The lower court granted the motion to dismiss, concluding the lawsuit was a derivative action because the shareholder failed to alleged that he suffered either a special injury not suffered by all shareholders or a wrong involving his contractual rights as a shareholder. The lower court found the shareholder failed to make a demand on the board to bring suit on the company’s behalf or that the board refused to do so, and that he failed to allege facts that such demand would have been futile. The lower court concluded that the shareholder could only proceed with a derivative action if he presented specific and compelling facts to rebut the presumption of the business judgment rule, which the court found the shareholder failed to do. It found the shareholder made no allegations regarding either a fiduciary duty owed by the company to its shareholders or a breach of such duty. The shareholder appealed.

On appeal, the Appellate Division reversed, holding that the lower court improperly found the matter to be a derivative action. Under the New Jersey Business Corporation Act’s “special injury” exception, a shareholder may bring an individual action where there is a wrong suffered by the shareholder that was not suffered by all shareholders generally or where the wrong involves a contractual right of the shareholders, such as a right to vote. The Court found the shareholder in this case alleged a “special injury because” the proposal of a share price purchase greater than market value allegedly caused injury to all of the shareholders but the conglomerate, specifically the minority shareholders. Therefore, not all shareholders were allegedly affected.

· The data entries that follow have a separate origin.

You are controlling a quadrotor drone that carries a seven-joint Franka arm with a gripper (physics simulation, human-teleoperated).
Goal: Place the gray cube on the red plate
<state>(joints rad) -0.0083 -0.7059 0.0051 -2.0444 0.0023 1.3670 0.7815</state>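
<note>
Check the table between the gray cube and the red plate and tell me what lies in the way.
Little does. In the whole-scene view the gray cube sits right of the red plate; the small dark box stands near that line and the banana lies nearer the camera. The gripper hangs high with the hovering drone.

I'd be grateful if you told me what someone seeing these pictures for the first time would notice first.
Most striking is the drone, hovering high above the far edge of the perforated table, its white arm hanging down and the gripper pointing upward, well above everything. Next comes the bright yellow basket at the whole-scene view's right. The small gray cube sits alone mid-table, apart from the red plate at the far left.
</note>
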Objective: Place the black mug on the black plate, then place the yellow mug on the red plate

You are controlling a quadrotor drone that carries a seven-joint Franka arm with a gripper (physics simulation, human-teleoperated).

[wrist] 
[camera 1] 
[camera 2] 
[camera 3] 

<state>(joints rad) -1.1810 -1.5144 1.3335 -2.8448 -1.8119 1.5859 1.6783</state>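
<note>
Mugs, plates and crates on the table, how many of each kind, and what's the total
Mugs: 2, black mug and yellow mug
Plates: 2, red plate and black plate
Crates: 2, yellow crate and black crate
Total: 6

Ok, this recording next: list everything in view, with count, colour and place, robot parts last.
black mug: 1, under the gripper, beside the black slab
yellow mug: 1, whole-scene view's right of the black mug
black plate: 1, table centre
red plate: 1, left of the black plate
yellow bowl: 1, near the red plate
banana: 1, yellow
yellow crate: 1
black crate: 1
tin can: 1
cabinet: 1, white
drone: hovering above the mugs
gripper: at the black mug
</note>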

The Court reversed the lower court’s dismissal as to the conglomerate, the conglomerate directors, and the two independent directors, finding that a majority shareholder owes the minority shareholders a fiduciary duty to act fairly, and board members have a fiduciary duty to minority shareholders and cannot use their powers for their own personal advantage and to the detriment of minority shareholders. The minority shareholder had alleged that the conglomerate and the conglomerate directors breached their fiduciary duty by rejecting a proposal to sell the whole corporation in order to advance the conglomerate’s interest in receiving quick payment from the same bidder for its own shares. The shareholder also alleged that two of the independent directors rejected the proposal in order to protect shares they controlled through other entities they managed. Lastly, the Court held that the issue of whether the business judgment rule or an exculpatory clause shielded the individual defendants from liability required the completion of discovery and could not be decided on motion.